Improving your strength in your bowling arm allows you to generate more power. This power creates speed and make the ball have a bigger impact when hitting to pins. The recommended speed for the ball to hit the pins at is 17-18mph. This means you need to release the ball at 20-22mph. To get up to this speed you need to strength your bowling arm.
One way to strengthen your bowling arm is to do stretches. Stretches help improve flexibility and reduce injury when bowling. More flexibility allows you to swing your arm further back to generate a better gravity pull down on the ball. This allows the ball to get more speed before you release it. Some stretches that you can try out to improve your flexibility and strength is; arm circles, wrist flexion and extension, cross stretches and overhead stretch. These stretches will reduce arm injuries allowing you to practice more often and improve your technique and strength. You should stretch every day for around ten minutes and especially before and after bowling.
Another way to strengthen your bowling arm is to use bodyweight or gym weights. Making your arm muscles bigger and stronger will also allow you to generate more power on your swing which will generate more speed onto the ball. It also, reduce the changes of injury because your arm will be able to undergo more stress for longer. There are hundreds of exercises you can do to improve arm strength. Some of the most effective exercises are; push ups, bicep curls, tricep dips, punches, side plank and lateral raise. These exercises will improve strength in your arms allowing you to bowl with heavier balls and or, bowl faster.

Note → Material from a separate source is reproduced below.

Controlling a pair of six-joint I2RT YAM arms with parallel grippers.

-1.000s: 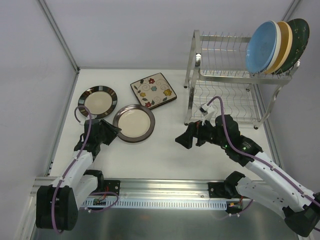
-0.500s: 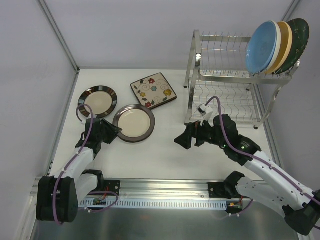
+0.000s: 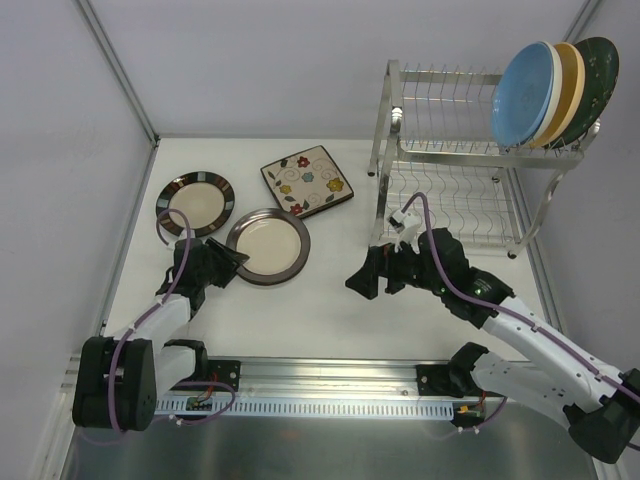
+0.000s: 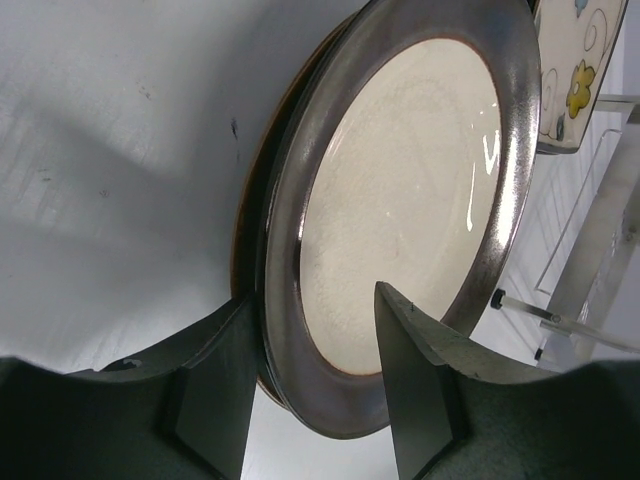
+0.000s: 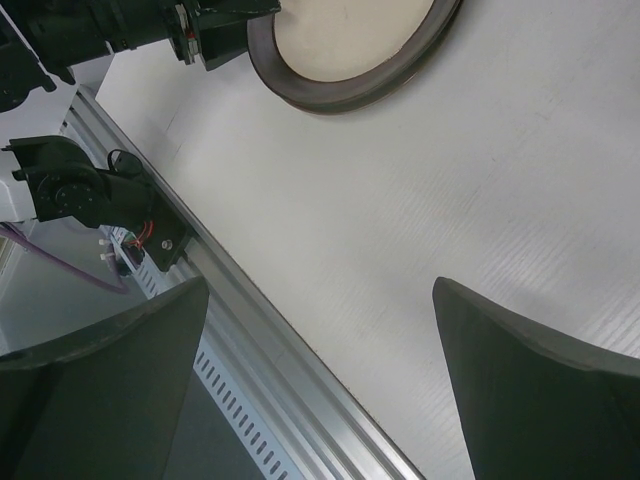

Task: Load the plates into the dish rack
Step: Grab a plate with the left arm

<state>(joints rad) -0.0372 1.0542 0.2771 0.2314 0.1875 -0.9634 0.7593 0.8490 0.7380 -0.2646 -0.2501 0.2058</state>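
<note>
**Step in hand:** pick-up of the next plate. I judge the task about half done. Three plates lie on the table [image 3: 330,305] and three stand in the rack.

**Left side:**
- The striped plate [image 3: 195,203] lies flat at the far left, untouched.
- The left gripper [image 3: 228,264] is low at the near-left edge of the rimmed plate [image 3: 268,246], which lies flat just right of the striped one.
- In the wrist view the left gripper [image 4: 315,295] has its jaws partly open astride the dark rim of the rimmed plate [image 4: 400,180]. One finger is outside the edge and the other over the cream face.
- I cannot tell whether either pad presses the rim. The angle is steep, and the plate does not look lifted.

**Centre:** the square plate [image 3: 307,181] lies flat behind the rimmed plate, untouched.

**Right side:**
- The right gripper [image 3: 358,280] hovers above bare table between the rimmed plate and the rack [image 3: 384,170].
- From its own camera, the right gripper [image 5: 320,285] has its jaws spread wide and holds nothing.
- The blue plate [image 3: 525,93], tan plate [image 3: 568,80] and green plate [image 3: 600,60] stand on edge at the right end of the rack's upper tier.

**Next move, in my judgement:** close the left jaws on the rim, tip the plate up, and hand it across to the right gripper, since the rack sits on that arm's side. The glazed rim may slip in a shallow grip.
</note>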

How do I train for Bowling at home?
One way to train bowling at home is to do body weight exercises. This will improve your strength. Strength is needed in bowling to generate power and speed onto the ball. There are many exercises you can use for different parts of the body. For your arms you can do; push ups, up and down plank, crap crawl, tricep push ups, inch worms and tricep dips. To Improve strength in your legs you can do; jumping lunges, single leg deadlift, squats, box jump and squat jumps. For your core you can do; a plank, sit ups, side plank, V-ups, leg raises, plank shoulder taps and oblique reaches.
To train bowling at home you can get ten plastic bottles and fill them up with some water. Use a cricket ball to bowl at the bottles and try to knock them down. This allows you to practise at home on a smaller scale. You can also use one bottle if you want to improve accuracy even more. If you have a bowling ball at home, you can always use that and fill the bottles with something heavier like sand to make the game as realistic as you can. Another practice you can do at home is bowling to ball into a coned area. This will improve your accuracy as well as your speed monitoring. Speed monitoring is important because the speed of your bowls has to be changed depending on what lane you are playing on.
There are also many practices you can do at home without using an equipment. You can also practice your run up at home. Give yourself the equivalent distance you would have at a bowling alley and try to improve your run up. You may want to incorporate more steps into your run up as well as improving your speed of the run up. If you have a ball, you can do the exercise while holding it to replicate your swing as well. Balance can also be improved at home by doing, one-legged stands, yoga, hopping on one foot and a heel to toe walk. To challenge yourself, instead of looking at a still object while balancing, look at a moving or spinning object. This will help improve your concentration and balance.